WHAT THE TASK REQUIRES ▸ Which lines of the data below hold "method"? Copy each of them.
*** Opening ENTRIES PROVIDED ***
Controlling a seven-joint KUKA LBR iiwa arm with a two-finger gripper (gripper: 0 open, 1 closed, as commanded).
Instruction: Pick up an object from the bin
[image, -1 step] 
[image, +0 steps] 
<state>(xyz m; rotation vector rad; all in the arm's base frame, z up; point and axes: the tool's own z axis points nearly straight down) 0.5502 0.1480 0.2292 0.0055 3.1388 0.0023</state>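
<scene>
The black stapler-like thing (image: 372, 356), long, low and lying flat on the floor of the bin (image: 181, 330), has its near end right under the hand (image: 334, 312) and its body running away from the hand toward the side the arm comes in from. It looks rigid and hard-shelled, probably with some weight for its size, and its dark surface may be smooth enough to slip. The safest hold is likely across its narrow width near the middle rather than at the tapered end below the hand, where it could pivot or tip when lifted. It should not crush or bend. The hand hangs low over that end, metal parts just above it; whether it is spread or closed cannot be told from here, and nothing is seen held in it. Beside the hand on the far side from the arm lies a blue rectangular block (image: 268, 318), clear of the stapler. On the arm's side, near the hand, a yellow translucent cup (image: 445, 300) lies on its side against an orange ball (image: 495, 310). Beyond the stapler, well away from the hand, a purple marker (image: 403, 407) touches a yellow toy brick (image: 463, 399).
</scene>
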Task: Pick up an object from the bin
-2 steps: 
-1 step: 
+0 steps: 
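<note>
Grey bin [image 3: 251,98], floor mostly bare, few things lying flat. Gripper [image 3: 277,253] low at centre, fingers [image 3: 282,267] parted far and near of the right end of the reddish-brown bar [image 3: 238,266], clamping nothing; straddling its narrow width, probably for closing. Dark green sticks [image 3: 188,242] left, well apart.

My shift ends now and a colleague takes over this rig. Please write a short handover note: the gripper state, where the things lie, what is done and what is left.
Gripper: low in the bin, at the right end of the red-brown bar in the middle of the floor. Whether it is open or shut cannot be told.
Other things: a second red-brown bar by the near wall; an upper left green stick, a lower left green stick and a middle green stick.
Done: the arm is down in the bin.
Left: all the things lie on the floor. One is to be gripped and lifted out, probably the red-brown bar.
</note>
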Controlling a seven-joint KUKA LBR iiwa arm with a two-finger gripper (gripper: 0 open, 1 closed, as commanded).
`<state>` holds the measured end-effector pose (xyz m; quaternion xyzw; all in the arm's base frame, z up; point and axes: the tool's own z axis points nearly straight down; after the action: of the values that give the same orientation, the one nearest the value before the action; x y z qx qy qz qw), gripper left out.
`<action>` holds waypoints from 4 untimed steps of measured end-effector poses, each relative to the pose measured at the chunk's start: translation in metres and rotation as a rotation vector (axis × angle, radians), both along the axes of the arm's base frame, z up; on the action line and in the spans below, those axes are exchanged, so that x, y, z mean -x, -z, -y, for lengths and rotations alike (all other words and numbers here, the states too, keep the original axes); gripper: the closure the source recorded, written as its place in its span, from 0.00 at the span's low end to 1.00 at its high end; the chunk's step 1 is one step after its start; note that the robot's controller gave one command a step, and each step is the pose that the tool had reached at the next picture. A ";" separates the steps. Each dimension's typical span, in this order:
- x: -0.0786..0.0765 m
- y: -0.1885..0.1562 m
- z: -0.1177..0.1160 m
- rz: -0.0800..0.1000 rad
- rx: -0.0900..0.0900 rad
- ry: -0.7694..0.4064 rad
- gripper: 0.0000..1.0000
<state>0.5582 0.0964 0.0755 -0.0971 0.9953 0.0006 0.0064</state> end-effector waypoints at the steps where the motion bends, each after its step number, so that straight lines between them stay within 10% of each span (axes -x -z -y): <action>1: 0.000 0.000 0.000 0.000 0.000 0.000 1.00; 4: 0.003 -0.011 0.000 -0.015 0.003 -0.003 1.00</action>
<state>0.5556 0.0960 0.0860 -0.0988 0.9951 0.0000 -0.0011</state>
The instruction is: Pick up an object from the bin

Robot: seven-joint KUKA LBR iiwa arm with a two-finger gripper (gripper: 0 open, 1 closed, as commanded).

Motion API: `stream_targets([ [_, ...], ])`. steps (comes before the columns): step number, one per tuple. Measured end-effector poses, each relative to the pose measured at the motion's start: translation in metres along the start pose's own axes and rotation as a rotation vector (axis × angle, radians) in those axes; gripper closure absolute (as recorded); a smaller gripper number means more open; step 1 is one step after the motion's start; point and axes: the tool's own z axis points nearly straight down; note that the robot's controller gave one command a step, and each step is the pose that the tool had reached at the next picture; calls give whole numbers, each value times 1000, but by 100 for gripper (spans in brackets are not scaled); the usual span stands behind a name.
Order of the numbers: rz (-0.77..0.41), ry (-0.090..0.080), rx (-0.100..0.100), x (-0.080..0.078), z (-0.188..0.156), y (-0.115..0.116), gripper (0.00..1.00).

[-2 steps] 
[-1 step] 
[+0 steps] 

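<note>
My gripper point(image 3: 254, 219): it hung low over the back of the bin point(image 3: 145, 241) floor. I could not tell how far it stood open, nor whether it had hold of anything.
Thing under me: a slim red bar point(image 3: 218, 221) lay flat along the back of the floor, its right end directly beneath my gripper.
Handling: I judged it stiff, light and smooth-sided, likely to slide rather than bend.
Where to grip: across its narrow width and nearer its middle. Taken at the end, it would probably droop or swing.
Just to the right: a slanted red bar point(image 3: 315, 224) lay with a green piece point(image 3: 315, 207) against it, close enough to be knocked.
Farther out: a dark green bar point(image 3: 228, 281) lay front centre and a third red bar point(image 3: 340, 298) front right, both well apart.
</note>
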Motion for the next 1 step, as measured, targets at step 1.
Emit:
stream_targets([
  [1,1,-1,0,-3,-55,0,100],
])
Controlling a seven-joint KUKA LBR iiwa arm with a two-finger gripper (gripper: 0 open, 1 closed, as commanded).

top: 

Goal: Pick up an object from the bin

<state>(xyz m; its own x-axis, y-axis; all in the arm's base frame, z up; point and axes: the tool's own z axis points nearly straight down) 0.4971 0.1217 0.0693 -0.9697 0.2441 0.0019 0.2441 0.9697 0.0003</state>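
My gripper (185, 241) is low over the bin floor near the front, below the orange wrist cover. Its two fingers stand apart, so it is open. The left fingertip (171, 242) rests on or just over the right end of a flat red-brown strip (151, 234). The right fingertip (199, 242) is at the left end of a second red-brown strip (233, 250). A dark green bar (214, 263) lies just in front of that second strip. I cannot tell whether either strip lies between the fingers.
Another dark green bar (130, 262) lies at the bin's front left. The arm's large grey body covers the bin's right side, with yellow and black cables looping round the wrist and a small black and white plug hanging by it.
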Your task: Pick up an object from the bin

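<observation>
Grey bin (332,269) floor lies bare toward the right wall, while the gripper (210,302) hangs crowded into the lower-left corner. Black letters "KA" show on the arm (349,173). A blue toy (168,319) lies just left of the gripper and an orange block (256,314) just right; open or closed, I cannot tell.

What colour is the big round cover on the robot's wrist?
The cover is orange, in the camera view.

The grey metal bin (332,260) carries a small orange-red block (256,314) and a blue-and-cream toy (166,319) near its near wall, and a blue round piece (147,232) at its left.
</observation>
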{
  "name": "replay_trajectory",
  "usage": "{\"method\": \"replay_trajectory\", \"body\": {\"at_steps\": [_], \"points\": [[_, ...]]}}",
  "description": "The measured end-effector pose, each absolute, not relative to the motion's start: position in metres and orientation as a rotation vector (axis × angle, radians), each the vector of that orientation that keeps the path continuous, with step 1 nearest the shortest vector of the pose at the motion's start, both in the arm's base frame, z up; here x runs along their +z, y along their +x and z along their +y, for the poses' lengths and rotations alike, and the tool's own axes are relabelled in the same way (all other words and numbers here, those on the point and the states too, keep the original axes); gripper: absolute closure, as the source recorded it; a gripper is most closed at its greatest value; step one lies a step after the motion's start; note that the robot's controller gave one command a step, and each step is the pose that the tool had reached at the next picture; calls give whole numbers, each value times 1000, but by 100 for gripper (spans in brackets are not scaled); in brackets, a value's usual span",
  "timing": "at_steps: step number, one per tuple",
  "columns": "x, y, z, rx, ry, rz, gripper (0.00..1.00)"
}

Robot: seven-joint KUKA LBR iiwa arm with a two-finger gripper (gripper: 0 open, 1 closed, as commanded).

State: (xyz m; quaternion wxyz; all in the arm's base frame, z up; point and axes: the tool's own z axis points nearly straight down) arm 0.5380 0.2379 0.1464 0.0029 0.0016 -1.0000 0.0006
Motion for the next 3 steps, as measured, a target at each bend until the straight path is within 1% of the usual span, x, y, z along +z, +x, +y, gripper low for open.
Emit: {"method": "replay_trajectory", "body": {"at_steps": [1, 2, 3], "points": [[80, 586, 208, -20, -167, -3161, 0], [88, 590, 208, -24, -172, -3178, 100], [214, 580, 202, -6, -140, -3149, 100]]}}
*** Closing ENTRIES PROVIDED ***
EXERCISE RESULT ▸
  "usage": "{\"method\": \"replay_trajectory\", \"body\": {\"at_steps\": [_], \"points\": [[_, ...]]}}",
Emit: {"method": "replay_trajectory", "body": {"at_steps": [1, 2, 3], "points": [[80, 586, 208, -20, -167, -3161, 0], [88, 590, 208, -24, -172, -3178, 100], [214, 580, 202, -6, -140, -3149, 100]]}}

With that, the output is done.